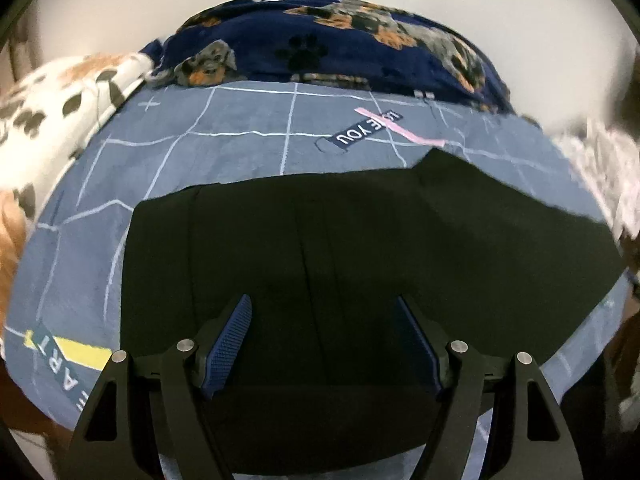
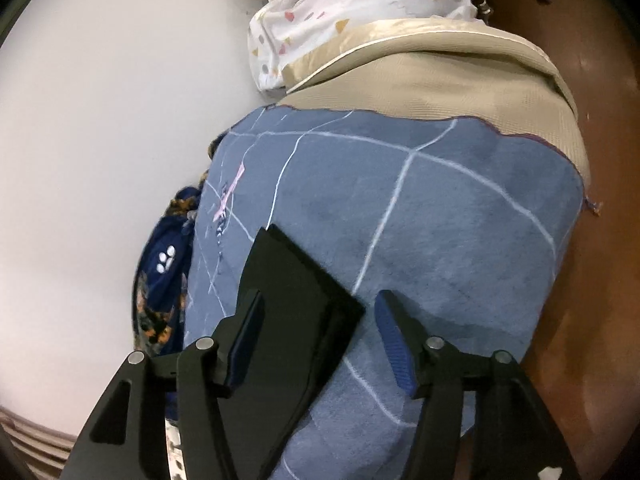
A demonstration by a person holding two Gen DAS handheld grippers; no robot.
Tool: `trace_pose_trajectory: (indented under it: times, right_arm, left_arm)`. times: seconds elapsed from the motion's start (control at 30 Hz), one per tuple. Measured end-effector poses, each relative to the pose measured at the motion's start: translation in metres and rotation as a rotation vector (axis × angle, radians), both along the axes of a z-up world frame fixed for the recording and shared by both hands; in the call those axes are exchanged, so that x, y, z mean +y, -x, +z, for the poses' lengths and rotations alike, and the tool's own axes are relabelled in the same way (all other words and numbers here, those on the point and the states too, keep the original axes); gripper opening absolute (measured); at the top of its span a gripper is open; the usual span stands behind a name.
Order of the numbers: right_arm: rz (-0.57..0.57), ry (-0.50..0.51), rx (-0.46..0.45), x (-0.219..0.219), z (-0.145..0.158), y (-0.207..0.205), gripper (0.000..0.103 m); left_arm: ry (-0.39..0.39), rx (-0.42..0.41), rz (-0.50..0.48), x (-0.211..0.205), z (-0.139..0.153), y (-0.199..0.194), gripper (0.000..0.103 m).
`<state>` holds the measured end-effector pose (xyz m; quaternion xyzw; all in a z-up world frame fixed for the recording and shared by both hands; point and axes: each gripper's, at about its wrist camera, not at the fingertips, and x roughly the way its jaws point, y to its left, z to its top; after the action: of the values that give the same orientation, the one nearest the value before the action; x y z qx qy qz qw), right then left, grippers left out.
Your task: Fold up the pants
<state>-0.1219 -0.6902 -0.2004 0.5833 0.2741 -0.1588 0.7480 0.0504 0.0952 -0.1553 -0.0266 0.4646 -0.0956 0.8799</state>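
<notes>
The black pants (image 1: 360, 240) lie flat and folded on a blue grid-patterned blanket (image 1: 224, 148). In the left wrist view my left gripper (image 1: 326, 344) is open just above them, its blue-padded fingers (image 1: 228, 348) spread wide with only black cloth below. In the right wrist view my right gripper (image 2: 320, 340) is open over the blanket (image 2: 460, 240). A corner of the black pants (image 2: 296, 320) lies between its fingers, near the left pad (image 2: 246, 340), not pinched.
A navy dog-print blanket (image 1: 320, 48) is bunched behind the pants. A white spotted cloth (image 1: 52, 108) lies at the left. In the right wrist view a beige cushion (image 2: 440, 84), a white patterned cloth (image 2: 340, 12) and brown floor (image 2: 600, 200) lie beyond the blanket's edge.
</notes>
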Motion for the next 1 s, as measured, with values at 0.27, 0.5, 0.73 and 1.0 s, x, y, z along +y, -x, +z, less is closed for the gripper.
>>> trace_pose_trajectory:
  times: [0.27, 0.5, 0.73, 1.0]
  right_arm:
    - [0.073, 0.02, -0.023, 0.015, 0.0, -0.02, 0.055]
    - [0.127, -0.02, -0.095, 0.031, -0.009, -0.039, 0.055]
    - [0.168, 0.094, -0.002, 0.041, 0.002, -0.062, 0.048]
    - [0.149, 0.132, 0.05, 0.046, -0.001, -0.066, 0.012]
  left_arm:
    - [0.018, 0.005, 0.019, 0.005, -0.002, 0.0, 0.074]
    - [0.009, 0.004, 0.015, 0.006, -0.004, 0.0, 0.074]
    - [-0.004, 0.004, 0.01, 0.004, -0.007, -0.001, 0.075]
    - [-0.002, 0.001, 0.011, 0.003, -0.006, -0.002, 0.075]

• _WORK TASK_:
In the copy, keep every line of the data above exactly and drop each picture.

• _RESPONSE AREA_:
A demonstration by a person holding two Gen DAS handheld grippers; no robot.
Tool: `trace_pose_trajectory: (indented under it: times, right_arm, left_arm)`. times: seconds elapsed from the motion's start (control at 30 Hz), one per tuple. Measured end-effector poses, each relative to the pose measured at the motion's start: translation in metres and rotation as a rotation vector (axis × angle, radians), both along the axes of a z-up world frame fixed for the recording and shared by both hands; in the call those axes are exchanged, so that x, y, z mean +y, -x, +z, for the poses' lengths and rotations alike, and the tool's own axes are relabelled in the same way (all other words and numbers here, those on the point and the states too, keep the original axes); gripper opening absolute (measured); at the top of its span a gripper is open; the usual span stands behind a name.
Order of the numbers: right_arm: rz (-0.57..0.57), ry (-0.50..0.51), rx (-0.46..0.45), x (-0.219..0.219), z (-0.145..0.158), y (-0.207..0.205), gripper (0.000..0.103 m); left_arm: ry (-0.39..0.39), rx (-0.42..0.41), rz (-0.50..0.48), x (-0.211..0.205), z (-0.139..0.153), y (-0.199..0.194), gripper (0.000..0.103 m).
`<state>` holds the measured end-effector pose (xyz m; quaternion xyzw; all in a z-up world frame fixed for the recording and shared by both hands; point and axes: each gripper's, at about its wrist camera, not at the fingertips, and x roughly the way its jaws point, y to its left, z to its top; after the action: of the values that give the same orientation, the one nearest the value before the action; x y z qx qy qz qw), right then left, grippers left out.
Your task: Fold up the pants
<state>-0.1219 -0.6902 -0.2004 0.5833 0.2741 -0.1588 0.7480 0.0504 0.0952 -0.1553 -0.0266 0.4646 -0.0956 0.8799</state>
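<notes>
The black pants (image 1: 360, 240) lie flat and folded on a blue grid-patterned blanket (image 1: 224, 148). In the left wrist view my left gripper (image 1: 326, 344) is open just above them, its blue-padded fingers (image 1: 228, 348) spread wide with only black cloth below. In the right wrist view my right gripper (image 2: 320, 340) is open over the blanket (image 2: 460, 240). A corner of the black pants (image 2: 296, 320) lies between its fingers, near the left pad (image 2: 246, 340), not pinched.
A navy dog-print blanket (image 1: 320, 48) is bunched behind the pants. A white spotted cloth (image 1: 52, 108) lies at the left. In the right wrist view a beige cushion (image 2: 440, 84), a white patterned cloth (image 2: 340, 12) and brown floor (image 2: 600, 200) lie beyond the blanket's edge.
</notes>
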Motion for the next 1 s, as measured, with values at 0.27, 0.5, 0.73 and 1.0 s, x, y, z along +y, -x, +z, less is closed for the gripper.
>>> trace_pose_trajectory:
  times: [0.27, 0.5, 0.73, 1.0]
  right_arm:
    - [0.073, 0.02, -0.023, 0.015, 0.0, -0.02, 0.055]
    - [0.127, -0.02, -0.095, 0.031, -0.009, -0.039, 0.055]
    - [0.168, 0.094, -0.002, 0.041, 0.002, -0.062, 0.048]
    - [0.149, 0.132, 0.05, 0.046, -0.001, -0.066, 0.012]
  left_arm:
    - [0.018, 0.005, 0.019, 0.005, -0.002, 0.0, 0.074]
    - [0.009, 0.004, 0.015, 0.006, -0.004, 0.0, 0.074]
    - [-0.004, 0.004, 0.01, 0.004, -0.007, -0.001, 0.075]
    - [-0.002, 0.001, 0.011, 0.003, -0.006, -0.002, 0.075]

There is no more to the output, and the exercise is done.